Через пять лет после похорон Пастернака, в сентябре 1965 года, разнеслась весть о том, что КГБ арестовал писателей Андрея Синявского и Юлия Даниэля, печатавших за границей свои «антисоветские произведения» под псевдонимами Абрам Терц и Николай Аржак. Их книги мне были знакомы по Тамиздату, но, честно говоря, не очень нравились, и я даже предполагал, что это зарубежная мистификация. Я был ошеломлен раскрытием псевдонимов, потому что Синявский успел прекрасно зарекомендовать себя умной и благородной статьей к тому Пастернака в Большой серии «Библиотеки поэта». Автор статьи вызывал уважение своими знаниями, тонкостью вкуса, но, как мне казалось, походил на кабинетного филолога, далекого от житейских потрясений. Имя Даниэля попадалось изредка, да и то лишь под переводами. Однако я слышал, что он ушел на войну юнцом и перенес тяжелое ранение, а чувство должника перед фронтовиками у меня было с детства.

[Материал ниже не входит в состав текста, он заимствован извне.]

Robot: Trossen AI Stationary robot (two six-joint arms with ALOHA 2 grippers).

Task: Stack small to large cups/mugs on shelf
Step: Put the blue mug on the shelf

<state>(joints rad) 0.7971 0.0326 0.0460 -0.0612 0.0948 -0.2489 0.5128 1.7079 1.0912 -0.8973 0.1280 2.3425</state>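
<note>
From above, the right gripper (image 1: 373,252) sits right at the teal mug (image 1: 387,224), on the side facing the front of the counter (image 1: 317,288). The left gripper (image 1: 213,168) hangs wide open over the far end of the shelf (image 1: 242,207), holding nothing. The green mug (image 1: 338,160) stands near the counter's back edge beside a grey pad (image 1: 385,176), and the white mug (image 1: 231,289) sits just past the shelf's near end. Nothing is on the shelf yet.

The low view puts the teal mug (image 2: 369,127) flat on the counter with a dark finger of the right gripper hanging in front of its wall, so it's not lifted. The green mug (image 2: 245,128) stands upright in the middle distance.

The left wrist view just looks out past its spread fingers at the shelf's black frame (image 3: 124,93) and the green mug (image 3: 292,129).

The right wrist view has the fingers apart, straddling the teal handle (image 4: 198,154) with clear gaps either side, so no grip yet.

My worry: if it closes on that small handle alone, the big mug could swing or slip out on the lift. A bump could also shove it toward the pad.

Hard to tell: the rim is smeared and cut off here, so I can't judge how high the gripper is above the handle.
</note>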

По себе зная, как легко у нас наклеивают ярлыки и как политические обвинения превращаются в стремительно катящийся и разрастающийся снежный ком, я обратился к секретарю ЦК П.Н. Демичеву с просьбой ни в коем случае не заводить уголовного дела. Но он мне сказал, что сам пытался уговорить первого секретаря Союза писателей Константина Федина, чтобы союз взял Синявского и Даниэля на поруки. Однако Федин, которого Юрий Олеша метко окрестил «чучелом орла», замахал руками: «Нет, мы не будем пачкаться, только уголовный суд, только уголовный...»

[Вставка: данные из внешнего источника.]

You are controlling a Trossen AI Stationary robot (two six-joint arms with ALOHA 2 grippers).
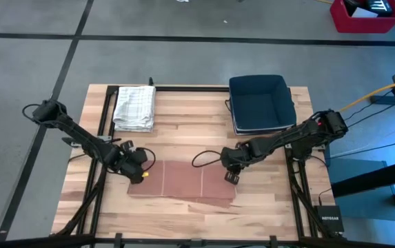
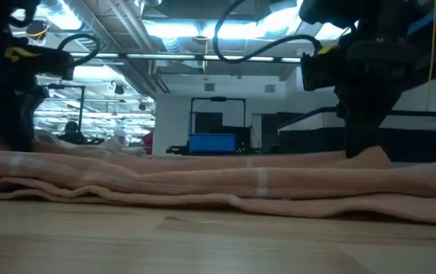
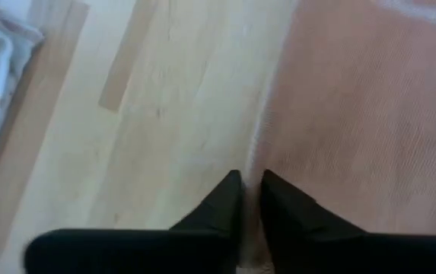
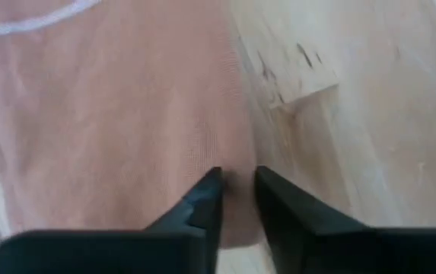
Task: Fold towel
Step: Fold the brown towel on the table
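Pink towel (image 1: 183, 180) apparently pinched at opposite edges by both end effectors.

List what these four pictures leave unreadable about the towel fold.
- Left gripper: whether it pinches the pink towel edge; left wrist view, fingers cover the contact.
- Right gripper: the same; right wrist view.
- Towel's layer count: low view, blurred folds.
- Blue bin contents: high view, too dark.

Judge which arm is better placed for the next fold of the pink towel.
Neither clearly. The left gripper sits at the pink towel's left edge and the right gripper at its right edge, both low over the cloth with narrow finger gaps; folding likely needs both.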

Вместе с другими заступниками Синявского и Даниэля я получил приглашение на этот суд. Очевидно, нам хотели предъявить ничтожных и сломленных людей, вина которых будет очевидна. Организаторы расправы помнили, как почти поголовно во всем признавались, наговаривали на себя и каялись подсудимые на процессах сталинских времен, и надеялись, что нынешние жертвы, парализованные генетическим страхом, точно так же будут растерянно оправдываться и потеряют героический ореол мучеников. Но обвинители растерялись сами.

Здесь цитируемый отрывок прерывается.